**EXERCISE**
Starting at the line that contains "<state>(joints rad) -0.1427", write out every line through the end of the records below exactly as it appears, and leave out all pictures.

Dataset items:

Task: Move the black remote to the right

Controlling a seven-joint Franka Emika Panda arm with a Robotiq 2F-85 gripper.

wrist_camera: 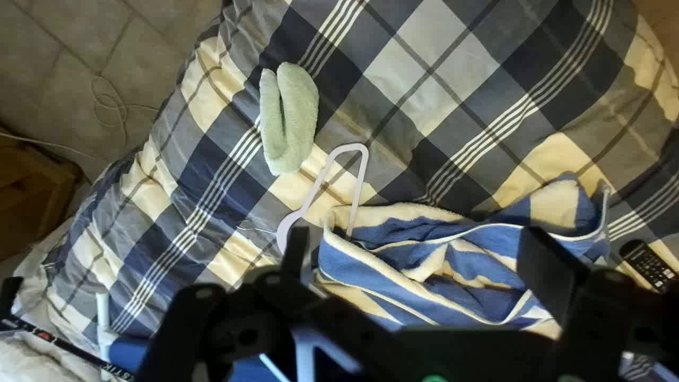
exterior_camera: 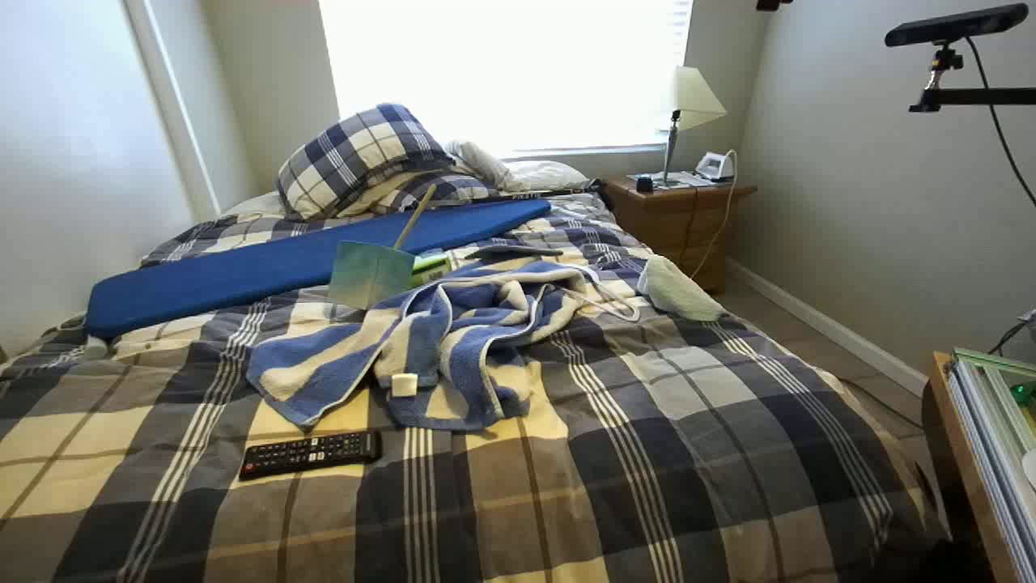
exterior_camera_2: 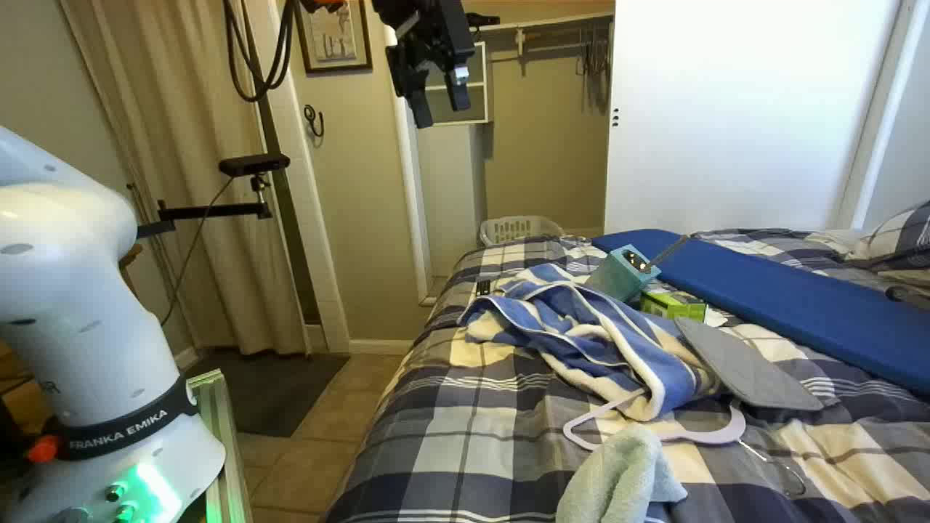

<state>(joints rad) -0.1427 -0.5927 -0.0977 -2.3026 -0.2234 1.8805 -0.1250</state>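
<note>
The black remote (exterior_camera: 312, 453) lies flat on the plaid bed cover, in front of a striped towel. In an exterior view only a small part of the remote (exterior_camera_2: 482, 288) shows beyond the towel. In the wrist view the remote (wrist_camera: 648, 265) is at the right edge, outside the right finger and partly cut off by the dark gripper body. My gripper (exterior_camera_2: 442, 112) hangs high above the bed, fingers down. In the wrist view the gripper (wrist_camera: 416, 241) has its fingers wide apart with nothing between them; the towel lies far below.
The blue and cream towel (exterior_camera: 477, 340) is bunched mid-bed. Near it lie a white hanger (wrist_camera: 363, 159), a pale green cloth (wrist_camera: 289, 119), a grey pad (exterior_camera_2: 748, 363), a teal box (exterior_camera_2: 621, 274) and a green box (exterior_camera_2: 672, 306). A long blue cushion (exterior_camera: 243, 271) lies behind.
</note>
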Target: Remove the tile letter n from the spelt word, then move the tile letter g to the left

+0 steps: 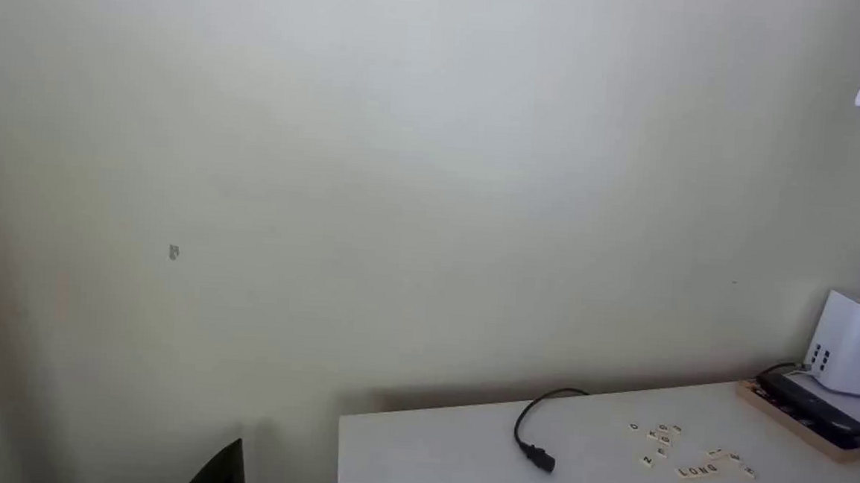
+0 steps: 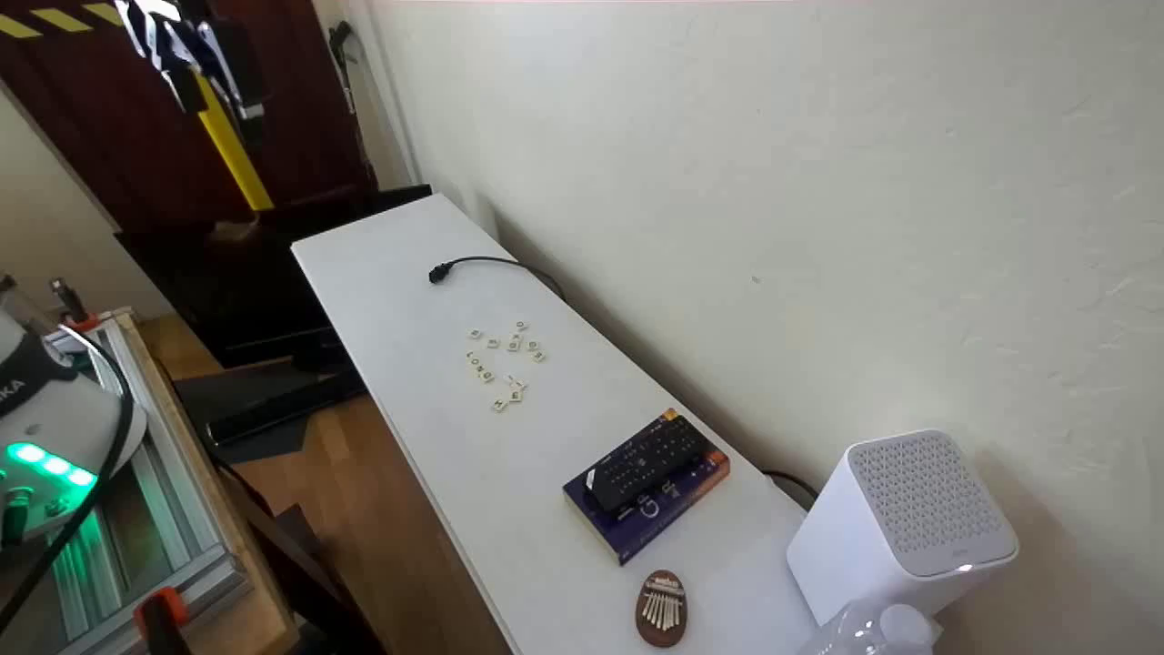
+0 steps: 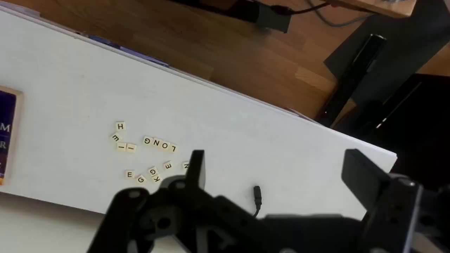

**SOLUTION TO THIS PROBLEM**
<state>(joints rad) -0.1427 -0.5927 -0.0977 -2.3026 -0.2234 1.8805 -0.1250</state>
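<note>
The black remote (exterior_camera: 312, 453) lies flat on the plaid bed cover, in front of a striped towel. In an exterior view only a small part of the remote (exterior_camera_2: 482, 288) shows beyond the towel. In the wrist view the remote (wrist_camera: 648, 265) is at the right edge, outside the right finger and partly cut off by the dark gripper body. My gripper (exterior_camera_2: 442, 112) hangs high above the bed, fingers down. In the wrist view the gripper (wrist_camera: 416, 241) has its fingers wide apart with nothing between them; the towel lies far below.
The blue and cream towel (exterior_camera: 477, 340) is bunched mid-bed. Near it lie a white hanger (wrist_camera: 363, 159), a pale green cloth (wrist_camera: 289, 119), a grey pad (exterior_camera_2: 748, 363), a teal box (exterior_camera_2: 621, 274) and a green box (exterior_camera_2: 672, 306). A long blue cushion (exterior_camera: 243, 271) lies behind.
</note>
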Target: Remove the tile letter n from the spelt word, then move the tile letter g to the left

+0 steps: 
+0 steps: 
+0 steps: 

No more output is expected here.